The old rolling scheme

Serilog still doesn’t handle locked single-file logs. Generally these kinds of logs aren’t used in e.g. IIS sites, so the old caveats of a file-per-process still apply if you use WriteTo.File().

Rolling files however already provide a model that maps quite naturally to the “rolling over” of IIS worker processes.

A sequence of files written by the rolling file sink might look like:

myapp-20140501.txt
myapp-20140502.txt
myapp-20140503.txt

As the days pass a new file is created, and eventually the old one is removed.

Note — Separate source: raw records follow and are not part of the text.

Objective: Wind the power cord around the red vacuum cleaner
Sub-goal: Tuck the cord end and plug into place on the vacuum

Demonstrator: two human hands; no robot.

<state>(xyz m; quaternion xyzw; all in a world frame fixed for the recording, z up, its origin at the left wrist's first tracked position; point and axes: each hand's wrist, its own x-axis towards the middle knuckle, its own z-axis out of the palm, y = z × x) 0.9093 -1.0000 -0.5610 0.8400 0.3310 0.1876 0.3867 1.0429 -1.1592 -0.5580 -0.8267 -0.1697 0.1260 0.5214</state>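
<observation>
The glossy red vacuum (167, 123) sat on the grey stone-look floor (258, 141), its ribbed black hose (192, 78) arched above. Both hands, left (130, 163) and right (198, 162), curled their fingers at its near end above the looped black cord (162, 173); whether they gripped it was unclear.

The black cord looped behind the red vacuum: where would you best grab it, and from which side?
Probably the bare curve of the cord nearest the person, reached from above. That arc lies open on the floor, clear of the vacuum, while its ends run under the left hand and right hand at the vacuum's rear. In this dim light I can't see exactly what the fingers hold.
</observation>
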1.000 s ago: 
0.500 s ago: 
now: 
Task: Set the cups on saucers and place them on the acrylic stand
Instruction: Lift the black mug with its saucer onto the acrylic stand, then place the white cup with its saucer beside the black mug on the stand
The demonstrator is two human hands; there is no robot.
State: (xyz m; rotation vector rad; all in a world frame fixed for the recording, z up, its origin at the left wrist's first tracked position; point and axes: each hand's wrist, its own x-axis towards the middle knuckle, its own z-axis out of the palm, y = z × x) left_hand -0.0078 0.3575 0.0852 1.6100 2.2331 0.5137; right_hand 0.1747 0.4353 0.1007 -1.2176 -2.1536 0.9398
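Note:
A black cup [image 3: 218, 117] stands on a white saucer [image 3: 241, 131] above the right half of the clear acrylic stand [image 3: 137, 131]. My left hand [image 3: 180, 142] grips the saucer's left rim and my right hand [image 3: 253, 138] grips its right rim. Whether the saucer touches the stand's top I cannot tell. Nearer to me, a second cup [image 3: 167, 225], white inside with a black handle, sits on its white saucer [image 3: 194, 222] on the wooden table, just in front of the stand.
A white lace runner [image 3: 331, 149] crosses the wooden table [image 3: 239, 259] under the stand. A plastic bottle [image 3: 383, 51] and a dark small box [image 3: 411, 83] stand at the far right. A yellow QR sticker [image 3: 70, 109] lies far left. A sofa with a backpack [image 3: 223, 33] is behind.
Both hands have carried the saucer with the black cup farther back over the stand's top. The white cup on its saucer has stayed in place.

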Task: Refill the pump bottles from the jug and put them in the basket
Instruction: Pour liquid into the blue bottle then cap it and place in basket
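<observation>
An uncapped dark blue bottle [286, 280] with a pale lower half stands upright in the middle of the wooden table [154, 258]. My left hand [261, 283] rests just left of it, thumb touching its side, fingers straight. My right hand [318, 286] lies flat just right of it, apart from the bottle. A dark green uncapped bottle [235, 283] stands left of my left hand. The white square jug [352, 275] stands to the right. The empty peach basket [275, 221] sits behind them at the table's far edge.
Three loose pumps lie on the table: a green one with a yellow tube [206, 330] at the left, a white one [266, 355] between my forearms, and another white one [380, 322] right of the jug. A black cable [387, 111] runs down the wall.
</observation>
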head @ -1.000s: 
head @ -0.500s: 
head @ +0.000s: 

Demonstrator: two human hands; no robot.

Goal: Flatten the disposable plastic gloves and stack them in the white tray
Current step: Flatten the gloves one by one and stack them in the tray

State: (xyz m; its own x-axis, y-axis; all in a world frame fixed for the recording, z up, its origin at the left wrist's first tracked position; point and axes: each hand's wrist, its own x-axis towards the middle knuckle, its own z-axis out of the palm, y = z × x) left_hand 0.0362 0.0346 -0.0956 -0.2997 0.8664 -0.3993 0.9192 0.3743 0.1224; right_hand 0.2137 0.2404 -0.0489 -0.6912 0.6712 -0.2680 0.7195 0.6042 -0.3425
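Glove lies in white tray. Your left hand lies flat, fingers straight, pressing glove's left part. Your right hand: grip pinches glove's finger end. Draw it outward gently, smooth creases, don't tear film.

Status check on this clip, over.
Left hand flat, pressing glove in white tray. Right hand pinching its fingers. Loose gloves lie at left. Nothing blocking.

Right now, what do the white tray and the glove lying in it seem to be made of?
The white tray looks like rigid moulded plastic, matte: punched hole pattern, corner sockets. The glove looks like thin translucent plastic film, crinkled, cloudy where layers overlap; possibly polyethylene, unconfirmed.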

The fix: rolling when a file is locked

Now, assuming that it’s the third of May, if the IIS app pool is recycled you’ll see a sequence like:

myapp-20140501.txt
myapp-20140502.txt
myapp-20140503.txt
myapp-20140503_001.txt

The _001 file will be used by the new worker process, while the old one hangs on to the non-prefixed file.

Some guarantees

What happens when the new process, using the suffixed file, is recycled?

Well, the simplistic response would be for the replacement to open the non-suffixed file, since that is now in all likelihood unlocked. But this would make reading the files a pretty awful experience, as date/time ranges jumped around between them.

Instead, the new process will create:

myapp-20140503_002.txt

Important notes

The only caveat to note here is that the implementation is robust to the scenarios that commonly occur when restarting/recycling processes. It doesn’t address long-lived concurrent processes, for that you’ll need to decide on an alternative scheme (or use a more concurrency-friendly sink than what the file sinks can provide).

You should also be aware that the retained file count provided by the rolling file sink is per-file, not per-day, so if you expect frequent overlapped log file recycling, you should allow a few more retained files to ensure you keep the required date range. We’ll probably implement a retained-days count in the future.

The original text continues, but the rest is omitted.